I think you will need to remember the time when you issued the spinFor(waitForCompletion=false) command yourself, and then regularly check current time and when desired time expires, send the stop command yourself.
In general, I would avoid trying to control same motor from different threads. You can control one or more motors from one thread and another set of motors from another. Then each thread deals with timeout conditions for the motors that it is responsible for.
Or you can use only non-blocking motor commands and do everything from a single main thread.

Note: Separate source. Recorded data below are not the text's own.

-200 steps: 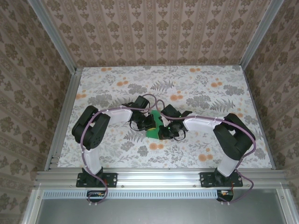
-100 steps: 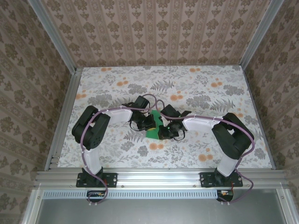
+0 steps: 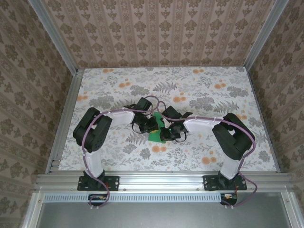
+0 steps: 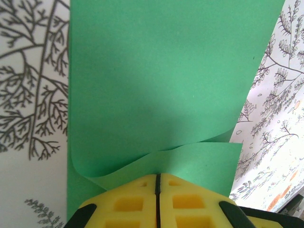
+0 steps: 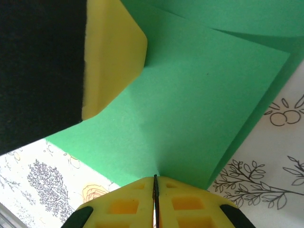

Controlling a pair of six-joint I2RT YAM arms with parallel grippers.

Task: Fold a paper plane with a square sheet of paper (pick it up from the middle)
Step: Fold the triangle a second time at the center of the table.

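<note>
A bright green sheet of paper [image 3: 155, 136] sits at the table's middle, between the two arms, folded over on itself. In the left wrist view the paper [image 4: 156, 71] lies spread ahead, and a curled flap of it runs into the tips of my left gripper [image 4: 157, 175], whose yellow pads are pressed together on it. My right gripper [image 5: 155, 176] is shut on another edge of the paper [image 5: 190, 109], and a faint crease fans out from its tips. The left gripper's yellow pad [image 5: 114, 52] touches the paper at the upper left of the right wrist view. From above, the left gripper [image 3: 153, 126] and right gripper [image 3: 165, 133] nearly meet.
The floral tablecloth [image 3: 199, 90] covers the table. Aluminium rails [image 3: 66, 114] and patterned walls close it in on three sides. Both arms bend inward from their bases at the near edge.
The right arm's elbow and wrist have crept slightly to the left, toward the left gripper. The left arm and the paper look unmoved.
</note>
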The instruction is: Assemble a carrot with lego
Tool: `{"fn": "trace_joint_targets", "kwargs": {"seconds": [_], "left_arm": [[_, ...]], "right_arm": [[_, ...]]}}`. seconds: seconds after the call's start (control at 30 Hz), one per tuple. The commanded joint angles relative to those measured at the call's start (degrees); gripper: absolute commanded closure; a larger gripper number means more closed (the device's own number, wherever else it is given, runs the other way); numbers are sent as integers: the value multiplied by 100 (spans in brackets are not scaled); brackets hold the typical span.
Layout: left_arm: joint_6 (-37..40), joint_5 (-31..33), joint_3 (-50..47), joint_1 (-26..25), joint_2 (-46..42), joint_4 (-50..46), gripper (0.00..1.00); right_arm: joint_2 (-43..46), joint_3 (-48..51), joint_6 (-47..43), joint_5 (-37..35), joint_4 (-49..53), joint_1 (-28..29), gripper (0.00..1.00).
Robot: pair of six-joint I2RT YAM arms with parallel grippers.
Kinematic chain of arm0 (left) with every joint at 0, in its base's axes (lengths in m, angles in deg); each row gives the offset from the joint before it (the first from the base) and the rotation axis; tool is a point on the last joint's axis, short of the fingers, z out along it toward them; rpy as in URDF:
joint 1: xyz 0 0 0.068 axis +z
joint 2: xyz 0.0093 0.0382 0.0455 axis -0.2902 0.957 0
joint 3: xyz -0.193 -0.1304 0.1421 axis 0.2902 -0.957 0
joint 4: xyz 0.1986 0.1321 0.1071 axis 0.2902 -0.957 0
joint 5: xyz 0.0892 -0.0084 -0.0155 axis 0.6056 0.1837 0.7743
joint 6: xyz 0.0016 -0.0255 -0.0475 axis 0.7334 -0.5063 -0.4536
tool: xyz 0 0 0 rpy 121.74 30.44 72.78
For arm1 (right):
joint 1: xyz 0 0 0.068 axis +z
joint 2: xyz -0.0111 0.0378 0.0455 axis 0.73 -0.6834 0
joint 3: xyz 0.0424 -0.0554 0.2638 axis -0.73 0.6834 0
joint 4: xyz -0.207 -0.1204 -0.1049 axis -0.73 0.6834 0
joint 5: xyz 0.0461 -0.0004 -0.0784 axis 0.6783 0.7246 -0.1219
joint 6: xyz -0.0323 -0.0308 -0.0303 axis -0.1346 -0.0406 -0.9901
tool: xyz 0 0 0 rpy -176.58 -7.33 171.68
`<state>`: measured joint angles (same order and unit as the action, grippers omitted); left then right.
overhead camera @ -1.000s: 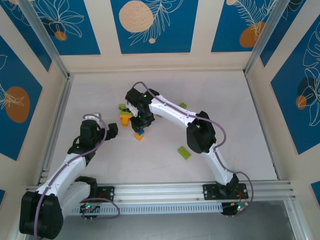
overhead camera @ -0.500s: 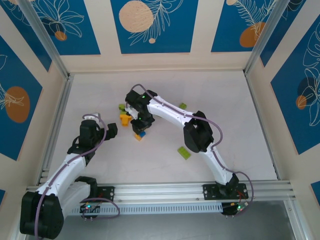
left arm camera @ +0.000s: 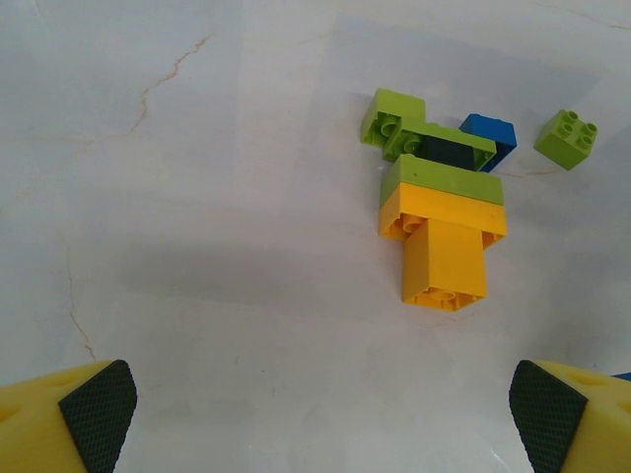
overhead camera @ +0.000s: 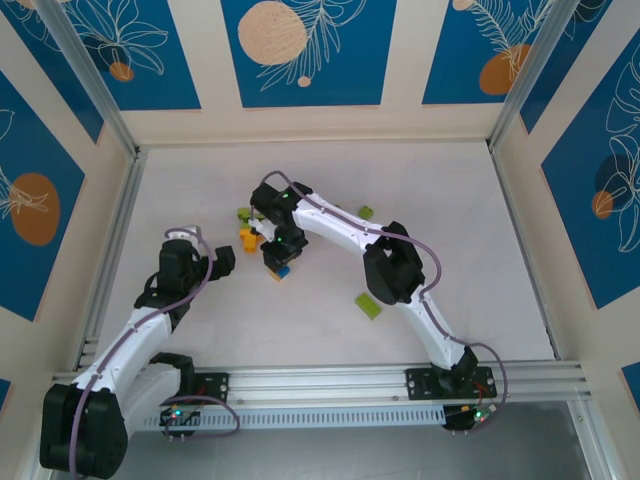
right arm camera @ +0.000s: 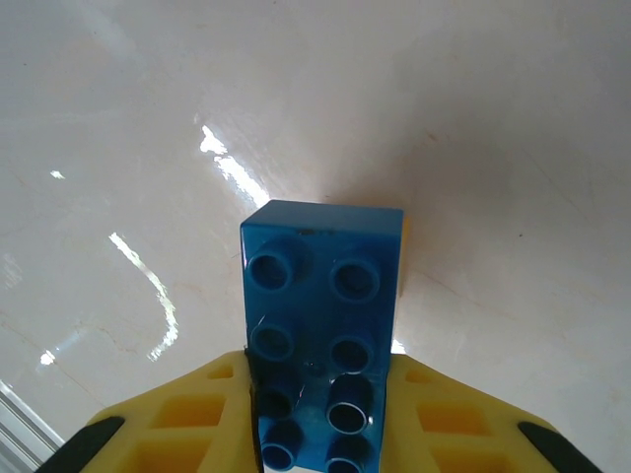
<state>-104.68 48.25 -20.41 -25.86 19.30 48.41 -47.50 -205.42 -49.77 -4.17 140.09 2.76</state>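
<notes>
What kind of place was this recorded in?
Likely a purpose-built robot test booth, not a home: a white tabletop walled by blue-patterned panels, with an aluminium rail along the near edge.

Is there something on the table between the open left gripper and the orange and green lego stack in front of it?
Nothing visible. In the left wrist view, bare table lies between the left gripper and the lego stack. A loose green brick sits beyond the stack, to the right.
</notes>
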Motion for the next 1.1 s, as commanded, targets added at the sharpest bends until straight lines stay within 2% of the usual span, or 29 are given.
{"fn": "trace_joint_targets", "kwargs": {"seconds": [0.0,0.77,1.07], "left_arm": [[-66,-113,30,97,-70,38,0],[-66,-157,14,105,-36,84,0],[-66,-166,14,105,-35,94,0]], "right_arm": [[-208,-1,-196,131,133,-6,71],[-777,-76,-421,45,506,-52,71],[221,214,-258,-38,347,-24,74]]}}
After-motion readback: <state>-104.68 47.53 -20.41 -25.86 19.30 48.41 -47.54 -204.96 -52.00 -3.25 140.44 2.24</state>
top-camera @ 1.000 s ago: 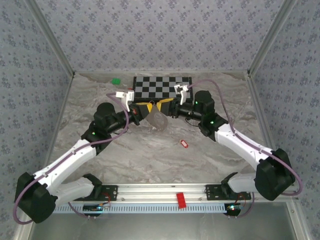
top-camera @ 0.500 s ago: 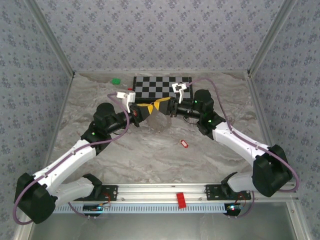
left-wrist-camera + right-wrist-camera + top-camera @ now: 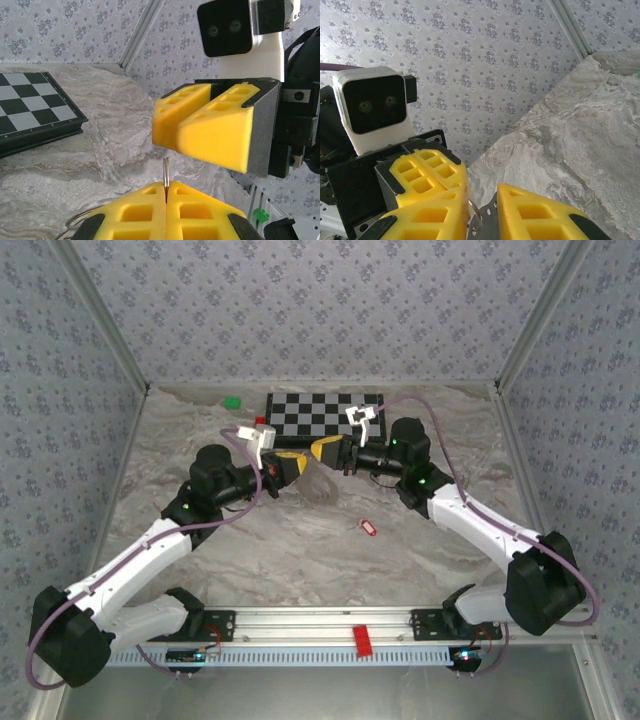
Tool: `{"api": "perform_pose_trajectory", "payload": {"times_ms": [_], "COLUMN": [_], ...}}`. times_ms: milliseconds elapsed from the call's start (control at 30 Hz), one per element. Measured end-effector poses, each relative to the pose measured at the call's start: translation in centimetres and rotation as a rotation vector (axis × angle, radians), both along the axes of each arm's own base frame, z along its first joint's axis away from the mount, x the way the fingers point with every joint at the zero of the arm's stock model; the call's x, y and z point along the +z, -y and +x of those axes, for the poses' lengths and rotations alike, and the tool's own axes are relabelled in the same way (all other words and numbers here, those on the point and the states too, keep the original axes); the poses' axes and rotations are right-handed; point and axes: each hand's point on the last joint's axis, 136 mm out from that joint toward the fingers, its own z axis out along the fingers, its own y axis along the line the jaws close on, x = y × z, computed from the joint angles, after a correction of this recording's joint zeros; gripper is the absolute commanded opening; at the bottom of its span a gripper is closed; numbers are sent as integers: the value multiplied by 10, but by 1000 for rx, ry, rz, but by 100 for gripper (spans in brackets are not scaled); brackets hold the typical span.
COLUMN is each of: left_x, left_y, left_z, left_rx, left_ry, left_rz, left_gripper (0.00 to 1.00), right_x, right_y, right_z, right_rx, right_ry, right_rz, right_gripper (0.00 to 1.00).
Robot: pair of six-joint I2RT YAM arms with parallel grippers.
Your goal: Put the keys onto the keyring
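Left wrist camera looks along the left tool (image 3: 166, 190), whose two yellow pads are pressed together with a thin wire of the keyring (image 3: 165, 174) pinched between them and standing up out of the seam. More wire curves out at the lower left of that view. Facing it, close above, are the yellow fingers of the right tool (image 3: 172, 131).

From the right wrist camera, the right tool's fingers are spread, with a clear gap between them. A bit of the ring wire shows in that gap, just beside the left-hand finger; whether it touches the finger I cannot tell. So the left tool is clenched on the keyring and the right tool is released.

From the top external camera, both tools meet tip to tip just in front of the chessboard (image 3: 325, 412), above the bench (image 3: 250, 550). The keyring appears as a grey, see-through shape hanging just below them, though it is faint there. The keys (image 3: 367, 528), one small red tag with a pale centre, lie flat on the bench, apart from both tools, nearer the right arm. A green block (image 3: 232, 401) sits left of the chessboard, and a red block (image 3: 362, 639) rests on the rail at the near edge.
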Motion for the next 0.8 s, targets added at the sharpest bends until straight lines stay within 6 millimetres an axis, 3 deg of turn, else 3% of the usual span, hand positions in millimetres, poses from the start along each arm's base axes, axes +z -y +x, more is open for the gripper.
{"api": "perform_pose_trajectory", "payload": {"times_ms": [233,433,800], "left_x": [10,17,8], "left_y": [1,3,6], "left_z": [-3,-5,-6], "left_rx": [-23,-50,-82], "left_ry": [21,38,17], "left_rz": [28,48,80], "left_gripper": [0,0,0], "right_x": [3,-6,-12], "right_y": [4,4,2], "right_z": [-6,-13,-21], "right_rx": [13,48,96], "right_ry": [25,18,20], "right_rz": [-17,-50,-68], "right_gripper": [27,30,25]}}
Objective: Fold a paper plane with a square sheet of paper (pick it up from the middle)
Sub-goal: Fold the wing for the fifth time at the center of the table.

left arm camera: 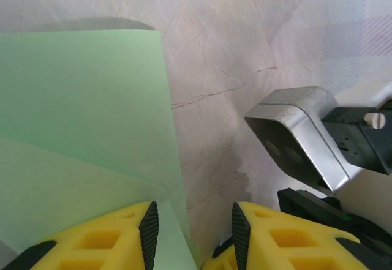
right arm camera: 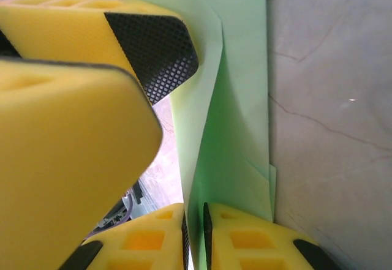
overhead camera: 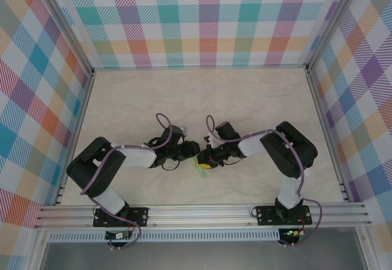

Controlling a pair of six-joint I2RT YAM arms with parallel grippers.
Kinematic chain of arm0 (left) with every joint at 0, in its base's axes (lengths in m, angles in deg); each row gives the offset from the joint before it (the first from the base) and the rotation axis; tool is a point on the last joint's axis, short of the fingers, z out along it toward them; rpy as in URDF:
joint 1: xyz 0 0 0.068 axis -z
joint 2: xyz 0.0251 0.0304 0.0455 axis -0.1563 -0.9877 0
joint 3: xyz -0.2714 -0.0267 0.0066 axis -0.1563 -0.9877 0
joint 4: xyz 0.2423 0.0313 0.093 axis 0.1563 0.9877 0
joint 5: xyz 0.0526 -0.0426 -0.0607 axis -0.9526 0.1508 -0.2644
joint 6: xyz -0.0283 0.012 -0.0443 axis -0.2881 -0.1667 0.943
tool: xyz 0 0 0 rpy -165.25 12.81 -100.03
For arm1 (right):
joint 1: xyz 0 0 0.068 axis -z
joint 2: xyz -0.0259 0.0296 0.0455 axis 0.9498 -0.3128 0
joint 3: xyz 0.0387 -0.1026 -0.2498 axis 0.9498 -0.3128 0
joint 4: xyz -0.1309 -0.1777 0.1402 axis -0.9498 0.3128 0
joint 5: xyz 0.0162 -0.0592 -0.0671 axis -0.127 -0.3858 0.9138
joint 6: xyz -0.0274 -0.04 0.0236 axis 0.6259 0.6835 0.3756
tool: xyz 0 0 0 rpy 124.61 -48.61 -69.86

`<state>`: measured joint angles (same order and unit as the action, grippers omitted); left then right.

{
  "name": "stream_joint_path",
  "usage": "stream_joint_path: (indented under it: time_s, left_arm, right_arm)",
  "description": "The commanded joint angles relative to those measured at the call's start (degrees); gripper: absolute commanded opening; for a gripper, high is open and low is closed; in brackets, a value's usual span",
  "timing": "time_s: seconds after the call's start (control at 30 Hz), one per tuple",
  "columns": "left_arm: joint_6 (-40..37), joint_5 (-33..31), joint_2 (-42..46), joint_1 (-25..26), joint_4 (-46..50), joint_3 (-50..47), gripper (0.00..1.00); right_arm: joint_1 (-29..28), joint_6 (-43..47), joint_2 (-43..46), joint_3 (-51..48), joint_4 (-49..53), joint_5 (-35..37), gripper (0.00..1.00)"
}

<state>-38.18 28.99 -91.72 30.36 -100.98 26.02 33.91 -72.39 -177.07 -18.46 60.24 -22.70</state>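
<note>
Centrally over the pale marbled table (overhead camera: pixel 245 98), the two arms are meeting tip to tip, boxed in on three sides by checked walls (overhead camera: pixel 208 19). The right gripper (right arm camera: pixel 195 236) is pinching the green paper (right arm camera: pixel 239 129). In the right wrist view its two yellow fingers (right arm camera: pixel 245 245) are sitting almost together, and the sheet is running down into the narrow slit between their black pads. Seen from there, the paper is standing on edge, already folded. Its overlapping layers are rising away from the fingers, and its right side is lying close to the table. The left gripper (left arm camera: pixel 191 236) is standing with its jaws parted. A clear gap is showing between its pads, and the right edge of the paper is slanting down into that gap without being clamped. In the left wrist view most of the sheet is spreading out to the left beyond the gripper's left-hand finger (left arm camera: pixel 92 242), with a diagonal fold line crossing it. A silver and black part of the right arm (left arm camera: pixel 300 135) is sitting to the right of the paper, apart from it.
</note>
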Motion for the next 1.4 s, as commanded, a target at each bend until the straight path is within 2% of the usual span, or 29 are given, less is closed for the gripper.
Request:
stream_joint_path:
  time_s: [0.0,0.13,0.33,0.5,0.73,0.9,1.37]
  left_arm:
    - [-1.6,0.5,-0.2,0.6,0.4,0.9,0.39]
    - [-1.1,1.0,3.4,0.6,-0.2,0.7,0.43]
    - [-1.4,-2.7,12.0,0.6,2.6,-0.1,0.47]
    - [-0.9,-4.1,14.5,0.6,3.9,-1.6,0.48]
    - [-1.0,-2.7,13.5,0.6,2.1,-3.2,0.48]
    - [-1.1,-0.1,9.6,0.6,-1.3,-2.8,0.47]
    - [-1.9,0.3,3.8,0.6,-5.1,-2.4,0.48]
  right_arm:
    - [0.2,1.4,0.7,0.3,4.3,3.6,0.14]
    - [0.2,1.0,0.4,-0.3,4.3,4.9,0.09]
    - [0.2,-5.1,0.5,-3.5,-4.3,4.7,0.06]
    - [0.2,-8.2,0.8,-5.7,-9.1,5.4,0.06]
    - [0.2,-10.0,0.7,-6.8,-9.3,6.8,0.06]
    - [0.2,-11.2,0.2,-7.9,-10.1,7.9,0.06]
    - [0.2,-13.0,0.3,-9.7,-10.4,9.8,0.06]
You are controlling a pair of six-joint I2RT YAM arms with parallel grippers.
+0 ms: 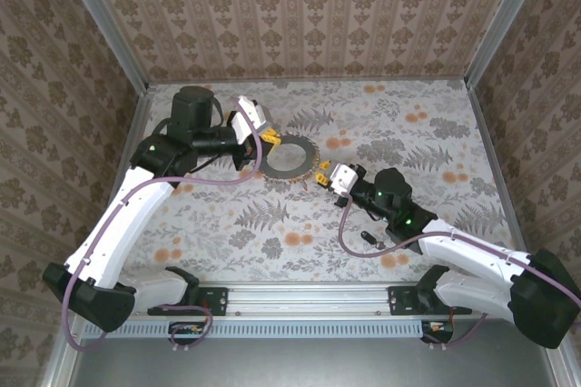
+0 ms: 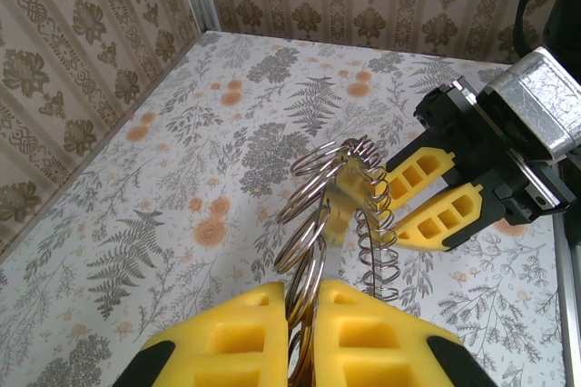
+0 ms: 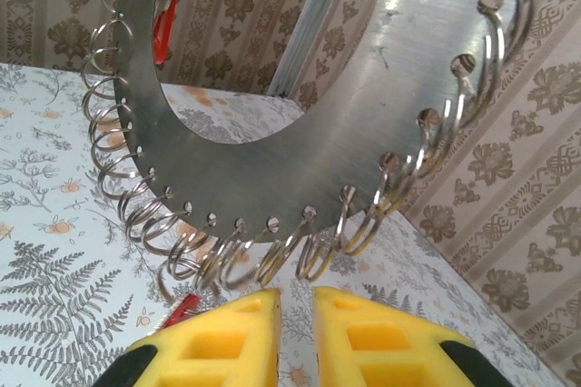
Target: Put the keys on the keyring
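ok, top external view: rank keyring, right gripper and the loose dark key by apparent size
1. keyring, slightly ahead
2. right gripper, close to it
3. dark key, far smaller than both

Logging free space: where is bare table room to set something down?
Bare: the table's far-right corner beyond the right pincer, and the near stretch beside the left arm. Crowded: the middle, where the left pincer and right pincer meet the keyring; a dark key lies beside the right arm.
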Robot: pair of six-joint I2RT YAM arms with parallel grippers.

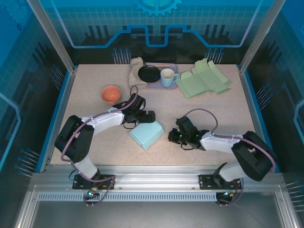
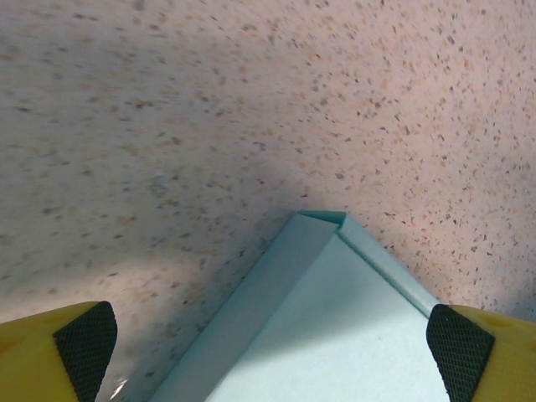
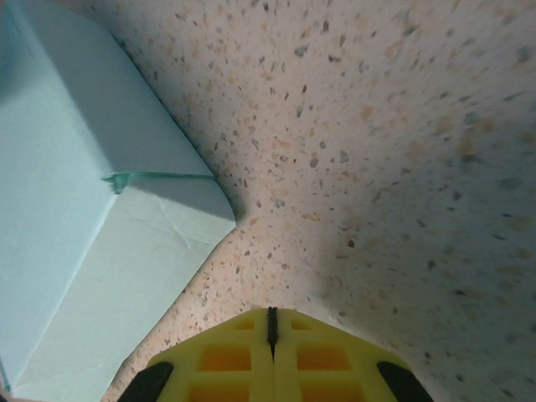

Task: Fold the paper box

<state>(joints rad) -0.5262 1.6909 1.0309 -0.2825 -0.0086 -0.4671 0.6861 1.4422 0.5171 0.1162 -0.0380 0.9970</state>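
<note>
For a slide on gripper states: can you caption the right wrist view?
Shut right gripper just clear of the pale-blue paper box on the speckled table.

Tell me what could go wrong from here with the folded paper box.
1. The light blue folded paper box lies unheld on the speckled table. The left jaws stand wide open facing its corner, so closing there might crush the fold.
2. The right jaws are shut, apart from the box, near a flap edge; a nudge could slide the box or spring that flap open.
</note>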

I thought that vexos only sends motors position and velocity targets and does all timeouts in software on the brain. Is it true? Can you query from user code what targets motor has at any given time? @jpearman
I want to achieve this: in autonomous, main thread aks the motor to spin to a given postion at background with a timeout setting, which means that is the motor stalls, it will stop itself when timeout occurs. then main thread does something else。 after some time, main thread may ask the motor to spin to another position or just simply spin, ect 。 @weilin
I guess, you can do that, but I would do the timing myself in the user code of the main thread and issue motor stop or brake commands. You can try to query motor state when possible, but this way you have the full control and don’t have to guess if motor was disconnected, stalled, or timed out.